> WORK REQUEST: The expected output is an exact copy of each line from the line with "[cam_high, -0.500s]" through the end of the data below, with no pictures in it.

> INFORMATION SHOWN:
▶
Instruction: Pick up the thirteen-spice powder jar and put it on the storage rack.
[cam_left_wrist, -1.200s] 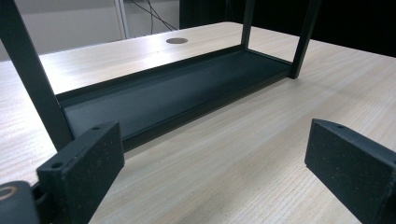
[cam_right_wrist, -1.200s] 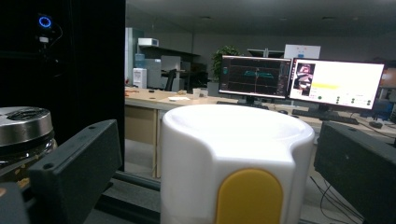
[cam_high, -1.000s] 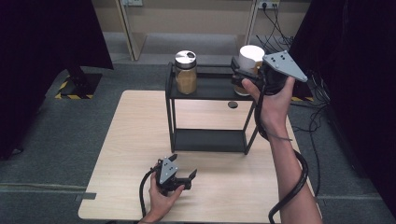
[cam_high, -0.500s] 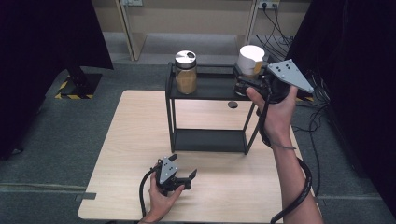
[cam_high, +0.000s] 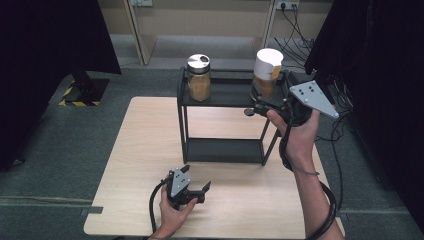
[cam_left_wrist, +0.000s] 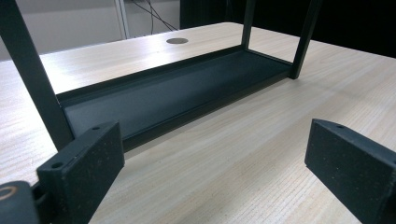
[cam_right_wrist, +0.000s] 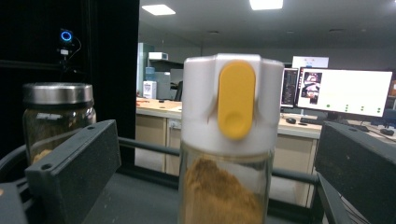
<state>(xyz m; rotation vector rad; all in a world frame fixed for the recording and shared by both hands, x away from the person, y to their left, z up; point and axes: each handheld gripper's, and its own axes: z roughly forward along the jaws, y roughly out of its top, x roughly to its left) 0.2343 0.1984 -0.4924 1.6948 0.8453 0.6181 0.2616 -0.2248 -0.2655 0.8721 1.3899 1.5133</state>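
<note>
While both hand-held grippers (cam_high: 202, 189) (cam_high: 257, 104) gape empty, two jars (cam_high: 199, 77) (cam_high: 267, 72) top one rack (cam_high: 223, 150).

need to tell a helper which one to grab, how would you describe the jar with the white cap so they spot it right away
Find the black two-tier rack on the wooden table. Two spice jars stand on its top shelf. Take the white-capped jar by the right gripper: its yellow flip tab differs from the metal-lidded jar.

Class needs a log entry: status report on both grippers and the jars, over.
Right gripper open, jaws either side of white-lidded jar on shelf top. Left gripper open, low at table. Steel-lidded jar stands apart.
</note>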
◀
> FINAL ANSWER:
[cam_high, -0.500s] 
[cam_high, +0.000s] 
[cam_left_wrist, +0.000s] 
[cam_right_wrist, +0.000s] 
<state>(xyz m; rotation vector rad; all in a world frame fixed for the recording and shared by both hands, x away from the person, y to their left, z up; point and axes: each handheld gripper's, and its own axes: z roughly forward along the jaws, y roughly out of its top, x roughly to its left) 0.2343 0.1984 -0.4924 1.6948 0.8453 0.6181 0.2616 -0.2248 -0.2655 0.8721 1.3899 1.5133</state>
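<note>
While both hand-held grippers (cam_high: 202, 189) (cam_high: 257, 104) gape empty, two jars (cam_high: 199, 77) (cam_high: 267, 72) top one rack (cam_high: 223, 150).

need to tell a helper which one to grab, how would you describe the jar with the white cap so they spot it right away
Find the black two-tier rack on the wooden table. Two spice jars stand on its top shelf. Take the white-capped jar by the right gripper: its yellow flip tab differs from the metal-lidded jar.

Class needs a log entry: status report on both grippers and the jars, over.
Right gripper open, jaws either side of white-lidded jar on shelf top. Left gripper open, low at table. Steel-lidded jar stands apart.
</note>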

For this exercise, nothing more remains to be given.